--- Task requirements ---
With the pictures removed, the data below must be transcribed in full and exactly.
(Recorded data begins)
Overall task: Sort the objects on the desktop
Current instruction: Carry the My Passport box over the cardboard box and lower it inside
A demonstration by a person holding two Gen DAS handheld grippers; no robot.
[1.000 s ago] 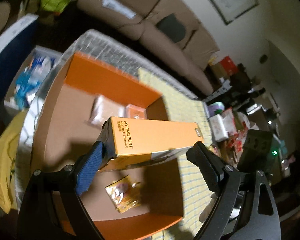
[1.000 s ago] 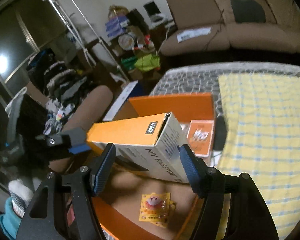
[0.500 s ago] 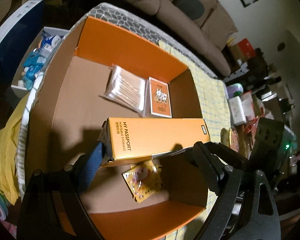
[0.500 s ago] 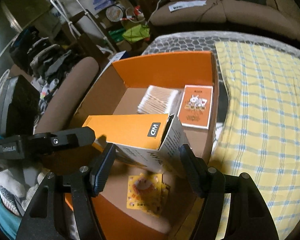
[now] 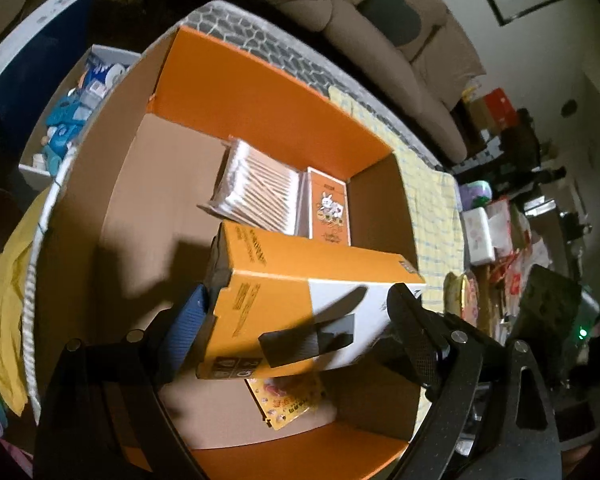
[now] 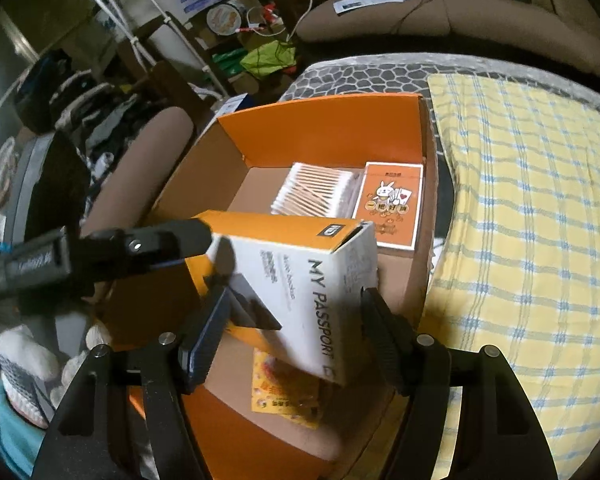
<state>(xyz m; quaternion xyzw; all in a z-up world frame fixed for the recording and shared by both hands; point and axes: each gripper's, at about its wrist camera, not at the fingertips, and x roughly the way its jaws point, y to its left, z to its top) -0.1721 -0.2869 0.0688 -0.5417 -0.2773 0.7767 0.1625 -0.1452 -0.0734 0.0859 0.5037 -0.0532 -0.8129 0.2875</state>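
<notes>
An orange and white "My Passport" box (image 5: 300, 300) (image 6: 300, 272) hangs tilted over the open orange cardboard box (image 5: 260, 92) (image 6: 320, 128). My left gripper (image 5: 296, 320) spans the box lengthwise, its blue finger (image 5: 188, 324) touching one end. My right gripper (image 6: 292, 320) brackets the other end, the white end face between its fingers. Inside the cardboard box lie a pack of cotton swabs (image 5: 256, 184) (image 6: 316, 192), an orange card pack with a rabbit (image 5: 328, 208) (image 6: 392, 204) and a yellow sachet (image 5: 288, 404) (image 6: 284, 392).
A yellow checked cloth (image 6: 520, 220) covers the surface right of the cardboard box. A brown sofa (image 5: 380, 28) (image 6: 420, 4) stands behind. A bin of blue items (image 5: 68, 120) sits on the floor at the left. Clutter (image 5: 492, 240) fills the right side.
The My Passport box has tipped, its white underside now facing the cameras, and it sits lower over the cardboard box. Both grippers have moved closer to the cardboard box.
</notes>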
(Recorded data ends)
--- Answer area ---
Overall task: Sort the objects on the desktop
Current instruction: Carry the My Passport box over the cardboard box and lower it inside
A demonstration by a person holding two Gen DAS handheld grippers; no robot.
[1.000 s ago] 
[1.000 s ago] 
[0.500 s ago] 
[0.500 s ago] 
[now] 
[now] 
<state>(xyz m; quaternion xyzw; all in a z-up world frame fixed for the recording and shared by both hands; point and axes: each gripper's, at about its wrist camera, not at the fingertips, and x roughly the way its jaws point, y to its left, z to its top) -0.1721 -0.2869 0.0688 -0.5417 -0.2773 0.7767 0.1625 -0.1452 -0.0734 0.0859 0.5037 -0.0532 -0.8129 0.2875</state>
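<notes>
An orange and white "My Passport" box (image 5: 300, 300) (image 6: 300, 272) hangs tilted over the open orange cardboard box (image 5: 260, 92) (image 6: 320, 128). My left gripper (image 5: 296, 320) spans the box lengthwise, its blue finger (image 5: 188, 324) touching one end. My right gripper (image 6: 292, 320) brackets the other end, the white end face between its fingers. Inside the cardboard box lie a pack of cotton swabs (image 5: 256, 184) (image 6: 316, 192), an orange card pack with a rabbit (image 5: 328, 208) (image 6: 392, 204) and a yellow sachet (image 5: 288, 404) (image 6: 284, 392).
A yellow checked cloth (image 6: 520, 220) covers the surface right of the cardboard box. A brown sofa (image 5: 380, 28) (image 6: 420, 4) stands behind. A bin of blue items (image 5: 68, 120) sits on the floor at the left. Clutter (image 5: 492, 240) fills the right side.
The My Passport box has tipped, its white underside now facing the cameras, and it sits lower over the cardboard box. Both grippers have moved closer to the cardboard box.
</notes>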

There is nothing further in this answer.